Another Gessen column contended, "Even Israel’s massacre in Gaza, which makes Russia’s warfare in Ukraine look restrained, can’t produce new headlines after more than 19 months of indiscriminate bombing and warfare by starvation. It is news when two Israeli Embassy employees are murdered in Washington, D.C. But when entire Palestinian families are killed, or when Palestinian children die of malnutrition, it’s just another day in Gaza."

A third column contended, "In the last two years, as Israel has carried out a genocide against Palestinians and has all but dropped any pretense of democracy, many Israelis have come to dread telling people what country they are from." Using Prime Minister Benjamin Netanyahu’s nickname, it quoted someone reminding readers that "Trumpism and Bibism are joined at the hip."

Another column put the assassination of Republican political activist Charlie Kirk in this context: "I have been thinking of historical, rather than fictional, antecedents, in particular the assassination in 1938 of a Nazi diplomat in Paris by a Polish-German Jewish teenager named Herschel Grynszpan."
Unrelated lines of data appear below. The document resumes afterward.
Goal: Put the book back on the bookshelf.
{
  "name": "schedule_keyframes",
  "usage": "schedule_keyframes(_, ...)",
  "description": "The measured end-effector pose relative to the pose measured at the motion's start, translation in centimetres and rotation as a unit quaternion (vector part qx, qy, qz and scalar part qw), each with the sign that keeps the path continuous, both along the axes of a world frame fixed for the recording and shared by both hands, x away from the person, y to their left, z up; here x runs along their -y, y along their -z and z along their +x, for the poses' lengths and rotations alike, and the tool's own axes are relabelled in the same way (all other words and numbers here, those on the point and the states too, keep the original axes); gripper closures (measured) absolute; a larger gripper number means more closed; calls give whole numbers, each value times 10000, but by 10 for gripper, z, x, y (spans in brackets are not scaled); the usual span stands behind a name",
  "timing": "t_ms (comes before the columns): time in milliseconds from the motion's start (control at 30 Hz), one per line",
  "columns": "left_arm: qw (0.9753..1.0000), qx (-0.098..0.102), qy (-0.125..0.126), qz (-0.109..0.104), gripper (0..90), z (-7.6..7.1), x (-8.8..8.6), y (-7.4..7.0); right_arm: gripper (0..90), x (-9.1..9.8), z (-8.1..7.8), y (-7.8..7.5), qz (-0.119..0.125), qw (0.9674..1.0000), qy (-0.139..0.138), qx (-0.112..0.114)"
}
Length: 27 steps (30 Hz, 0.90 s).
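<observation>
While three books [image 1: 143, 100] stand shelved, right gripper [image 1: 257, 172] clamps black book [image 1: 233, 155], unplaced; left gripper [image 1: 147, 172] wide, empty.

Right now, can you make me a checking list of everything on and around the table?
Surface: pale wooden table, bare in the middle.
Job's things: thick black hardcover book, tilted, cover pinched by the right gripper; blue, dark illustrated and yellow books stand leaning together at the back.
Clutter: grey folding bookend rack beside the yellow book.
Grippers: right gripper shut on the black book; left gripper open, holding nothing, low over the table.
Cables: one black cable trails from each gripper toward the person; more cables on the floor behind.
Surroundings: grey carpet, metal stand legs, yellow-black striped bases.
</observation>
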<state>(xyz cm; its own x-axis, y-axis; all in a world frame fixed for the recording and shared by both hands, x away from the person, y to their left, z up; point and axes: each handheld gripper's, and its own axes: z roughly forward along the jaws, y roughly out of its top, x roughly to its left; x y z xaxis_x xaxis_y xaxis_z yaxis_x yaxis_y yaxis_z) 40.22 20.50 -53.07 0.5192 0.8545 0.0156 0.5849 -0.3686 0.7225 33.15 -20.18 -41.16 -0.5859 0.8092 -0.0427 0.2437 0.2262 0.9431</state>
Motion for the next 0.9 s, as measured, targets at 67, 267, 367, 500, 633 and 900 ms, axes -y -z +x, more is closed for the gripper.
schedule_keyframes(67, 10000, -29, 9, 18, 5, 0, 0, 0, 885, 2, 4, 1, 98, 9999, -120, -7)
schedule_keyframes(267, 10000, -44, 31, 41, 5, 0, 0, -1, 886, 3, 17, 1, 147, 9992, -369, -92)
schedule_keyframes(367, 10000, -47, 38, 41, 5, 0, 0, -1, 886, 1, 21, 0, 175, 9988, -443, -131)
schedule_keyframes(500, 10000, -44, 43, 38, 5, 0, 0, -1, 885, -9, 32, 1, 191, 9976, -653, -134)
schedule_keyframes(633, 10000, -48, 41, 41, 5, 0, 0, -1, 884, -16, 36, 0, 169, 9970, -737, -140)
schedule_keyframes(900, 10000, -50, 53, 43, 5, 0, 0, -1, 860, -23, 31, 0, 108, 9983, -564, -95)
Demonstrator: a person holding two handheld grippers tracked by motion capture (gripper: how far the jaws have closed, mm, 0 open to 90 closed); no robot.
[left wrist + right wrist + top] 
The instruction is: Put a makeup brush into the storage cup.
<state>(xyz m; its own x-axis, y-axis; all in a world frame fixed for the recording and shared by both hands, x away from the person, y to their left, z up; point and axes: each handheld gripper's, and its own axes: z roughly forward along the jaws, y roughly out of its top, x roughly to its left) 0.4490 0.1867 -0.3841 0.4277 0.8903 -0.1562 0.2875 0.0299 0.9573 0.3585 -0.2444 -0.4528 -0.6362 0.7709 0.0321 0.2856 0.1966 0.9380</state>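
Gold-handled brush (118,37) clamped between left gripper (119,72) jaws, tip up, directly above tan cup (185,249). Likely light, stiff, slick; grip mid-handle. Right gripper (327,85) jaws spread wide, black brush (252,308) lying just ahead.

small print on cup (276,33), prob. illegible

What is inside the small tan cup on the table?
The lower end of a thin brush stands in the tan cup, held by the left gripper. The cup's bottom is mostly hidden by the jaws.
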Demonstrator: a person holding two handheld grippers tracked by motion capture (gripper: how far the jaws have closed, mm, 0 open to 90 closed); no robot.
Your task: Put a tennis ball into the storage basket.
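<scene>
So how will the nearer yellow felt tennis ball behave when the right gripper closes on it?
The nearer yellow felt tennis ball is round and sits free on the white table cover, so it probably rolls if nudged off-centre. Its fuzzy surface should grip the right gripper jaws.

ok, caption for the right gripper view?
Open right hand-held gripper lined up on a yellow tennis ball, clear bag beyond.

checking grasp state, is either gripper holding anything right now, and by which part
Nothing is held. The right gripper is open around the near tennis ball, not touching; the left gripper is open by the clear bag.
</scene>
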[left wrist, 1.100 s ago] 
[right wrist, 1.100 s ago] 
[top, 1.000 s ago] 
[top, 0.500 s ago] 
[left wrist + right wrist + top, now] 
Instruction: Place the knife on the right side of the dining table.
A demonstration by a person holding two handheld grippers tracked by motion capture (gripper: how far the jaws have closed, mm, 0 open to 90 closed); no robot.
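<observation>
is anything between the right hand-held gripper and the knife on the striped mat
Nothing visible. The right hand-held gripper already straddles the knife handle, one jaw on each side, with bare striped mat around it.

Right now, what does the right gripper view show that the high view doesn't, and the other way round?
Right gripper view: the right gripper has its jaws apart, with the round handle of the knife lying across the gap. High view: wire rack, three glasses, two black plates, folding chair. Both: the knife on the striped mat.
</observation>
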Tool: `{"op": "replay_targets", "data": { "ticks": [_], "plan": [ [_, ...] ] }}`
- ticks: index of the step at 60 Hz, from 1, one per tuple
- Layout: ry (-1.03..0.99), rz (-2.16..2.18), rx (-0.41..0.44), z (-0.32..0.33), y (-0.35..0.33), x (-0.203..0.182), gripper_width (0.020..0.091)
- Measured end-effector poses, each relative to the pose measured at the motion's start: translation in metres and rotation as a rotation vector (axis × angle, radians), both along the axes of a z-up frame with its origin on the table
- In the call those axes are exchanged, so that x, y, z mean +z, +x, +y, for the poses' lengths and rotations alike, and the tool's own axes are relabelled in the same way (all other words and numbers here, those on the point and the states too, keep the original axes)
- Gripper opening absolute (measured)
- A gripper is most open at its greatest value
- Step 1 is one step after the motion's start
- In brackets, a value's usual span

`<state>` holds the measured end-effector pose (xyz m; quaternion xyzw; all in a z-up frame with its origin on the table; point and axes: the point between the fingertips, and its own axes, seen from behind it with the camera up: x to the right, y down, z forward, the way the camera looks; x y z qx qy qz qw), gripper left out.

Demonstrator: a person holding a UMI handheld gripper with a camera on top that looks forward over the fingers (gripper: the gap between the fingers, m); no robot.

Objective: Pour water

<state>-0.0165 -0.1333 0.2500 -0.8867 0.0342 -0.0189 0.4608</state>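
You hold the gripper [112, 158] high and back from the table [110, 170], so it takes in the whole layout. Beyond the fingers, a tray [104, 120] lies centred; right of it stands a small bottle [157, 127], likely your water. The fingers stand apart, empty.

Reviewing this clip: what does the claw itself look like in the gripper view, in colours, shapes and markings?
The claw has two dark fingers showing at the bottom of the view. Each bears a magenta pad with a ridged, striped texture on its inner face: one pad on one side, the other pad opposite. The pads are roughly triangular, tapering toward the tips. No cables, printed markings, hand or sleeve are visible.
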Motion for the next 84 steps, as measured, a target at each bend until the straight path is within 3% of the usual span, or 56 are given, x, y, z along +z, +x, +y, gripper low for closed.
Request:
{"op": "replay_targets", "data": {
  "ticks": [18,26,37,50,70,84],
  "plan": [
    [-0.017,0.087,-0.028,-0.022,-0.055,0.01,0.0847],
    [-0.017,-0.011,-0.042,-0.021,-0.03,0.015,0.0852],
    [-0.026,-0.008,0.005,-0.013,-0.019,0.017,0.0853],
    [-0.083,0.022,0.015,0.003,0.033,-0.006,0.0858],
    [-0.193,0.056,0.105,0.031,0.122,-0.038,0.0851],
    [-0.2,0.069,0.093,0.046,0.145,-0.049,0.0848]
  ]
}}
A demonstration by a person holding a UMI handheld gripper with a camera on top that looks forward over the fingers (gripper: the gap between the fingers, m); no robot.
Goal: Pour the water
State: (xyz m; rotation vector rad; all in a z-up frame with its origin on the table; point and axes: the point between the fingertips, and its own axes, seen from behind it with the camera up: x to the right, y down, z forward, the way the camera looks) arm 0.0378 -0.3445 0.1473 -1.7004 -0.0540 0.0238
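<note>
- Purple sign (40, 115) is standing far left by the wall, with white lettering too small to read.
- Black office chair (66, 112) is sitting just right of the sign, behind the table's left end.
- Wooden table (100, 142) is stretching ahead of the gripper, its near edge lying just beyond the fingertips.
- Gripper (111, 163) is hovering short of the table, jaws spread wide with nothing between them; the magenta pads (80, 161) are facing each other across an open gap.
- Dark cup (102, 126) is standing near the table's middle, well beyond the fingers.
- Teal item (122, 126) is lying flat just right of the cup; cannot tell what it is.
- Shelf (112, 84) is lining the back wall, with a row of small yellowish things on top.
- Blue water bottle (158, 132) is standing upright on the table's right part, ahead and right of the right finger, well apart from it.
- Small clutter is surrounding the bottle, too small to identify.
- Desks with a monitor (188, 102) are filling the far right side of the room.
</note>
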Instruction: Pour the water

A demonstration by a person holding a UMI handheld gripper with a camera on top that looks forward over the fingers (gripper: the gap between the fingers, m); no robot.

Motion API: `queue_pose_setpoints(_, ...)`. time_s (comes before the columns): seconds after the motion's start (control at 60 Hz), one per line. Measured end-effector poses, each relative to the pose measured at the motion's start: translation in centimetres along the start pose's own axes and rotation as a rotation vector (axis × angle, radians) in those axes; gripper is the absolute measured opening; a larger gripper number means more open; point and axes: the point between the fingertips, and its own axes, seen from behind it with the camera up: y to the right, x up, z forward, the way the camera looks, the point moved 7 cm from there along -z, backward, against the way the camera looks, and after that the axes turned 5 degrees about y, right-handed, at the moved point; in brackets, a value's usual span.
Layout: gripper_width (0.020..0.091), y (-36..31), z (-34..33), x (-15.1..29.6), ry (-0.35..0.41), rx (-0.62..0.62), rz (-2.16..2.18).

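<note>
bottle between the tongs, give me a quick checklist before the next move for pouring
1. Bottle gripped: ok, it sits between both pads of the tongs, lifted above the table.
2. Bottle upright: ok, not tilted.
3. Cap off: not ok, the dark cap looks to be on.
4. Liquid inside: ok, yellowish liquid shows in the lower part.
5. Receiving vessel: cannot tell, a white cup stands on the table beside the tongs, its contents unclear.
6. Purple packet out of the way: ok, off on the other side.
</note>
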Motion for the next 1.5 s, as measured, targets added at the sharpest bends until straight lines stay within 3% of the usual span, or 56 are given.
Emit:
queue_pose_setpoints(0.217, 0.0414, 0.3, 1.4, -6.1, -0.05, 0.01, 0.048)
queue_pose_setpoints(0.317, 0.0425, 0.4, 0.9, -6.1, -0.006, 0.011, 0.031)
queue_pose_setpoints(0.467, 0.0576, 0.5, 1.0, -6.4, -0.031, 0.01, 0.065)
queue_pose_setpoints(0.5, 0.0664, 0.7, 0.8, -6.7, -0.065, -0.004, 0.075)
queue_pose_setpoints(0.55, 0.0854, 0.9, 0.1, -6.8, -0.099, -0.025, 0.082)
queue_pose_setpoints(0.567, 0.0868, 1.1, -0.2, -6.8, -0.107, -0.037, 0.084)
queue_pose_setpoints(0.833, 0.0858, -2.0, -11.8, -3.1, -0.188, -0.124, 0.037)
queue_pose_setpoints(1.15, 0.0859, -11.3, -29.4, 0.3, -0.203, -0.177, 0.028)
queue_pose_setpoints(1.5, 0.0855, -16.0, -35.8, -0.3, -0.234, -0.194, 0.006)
So far, the prize to Gessen’s columns—perhaps because the false accusation of genocide or likening Charlie Kirk to a Nazi is labeled as "opinion"—hasn’t generated much of a response, perhaps because no one who disagrees with them read them in the first place. (I should disclose here for disclosure’s sake that I’m fairly sure Gessen, who was then going by "Masha Gessen," was my colleague at the Forward newspaper in the 1990s, and that also Gessen is married to a friend of mine.)

The Times also on Tuesday announced that Katie Hill, who was communications director for Barack Obama from 2017 to 2021, would join the company as senior vice president, global head of communications and external affairs. She’ll be busy. The Equal Employment Opportunity Commission on May 5 sued the Times, alleging the newspaper "violated federal law when it passed over a white male employee for a promotion because of his race and/or sex." The Times said it "categorically rejects the politically motivated allegations brought by the Trump administration’s EEOC."

Historian James Hankins suggested on X that someone should start a "shadow Pulitzer committee"—like the Shadow Open Market Committee created as a check on the Federal Reserve—"to state who should really have won." Other journalism prizes do exist—in fact, there are so many of them that there are people working as "awards consultants" marketing their services to news organizations seeking "strategic guidance, category recommendations, calendar planning, entry preparation, editorial support, and project management." The Center for Integrity in News Reporting, whose trustees include Fox News’s Bret Baier, offers prizes of $25,000, which is more than the $15,000 that a Pulitzer pays.

The overall context here, in my view, though, is that of antisemitism at Columbia. Columbia signed a settlement with the Trump administration about its antisemitism problem, a problem that prompted the departure of its president, Baroness Minouche Shafik. You’ll know the Columbia antisemitism problem is fixed when the university stops shoveling Pulitzers at the New York Times for demonizing Israel. Until then, it all amounts to a bunch of lip service—the continuation of the "we don’t want no Zionists here" encampment by means of fancy-dress award ceremonies and $15,000 checks. It’s a lie that festers in an environment of intellectual conformity, protected from the challenges and free debate that expose lies and promote truth.

And, in this case, it’s largely funded by Pulitzer endowment money. It’s a cautionary tale to anyone considering donating endowment money to any of these institutions. You’d have been better off giving to Saher Alghorra’s GoFundMe. The contributor might not get a tax dedication, but the funds would be spent down immediately, while the donor was still alive and with some hope of exercising control.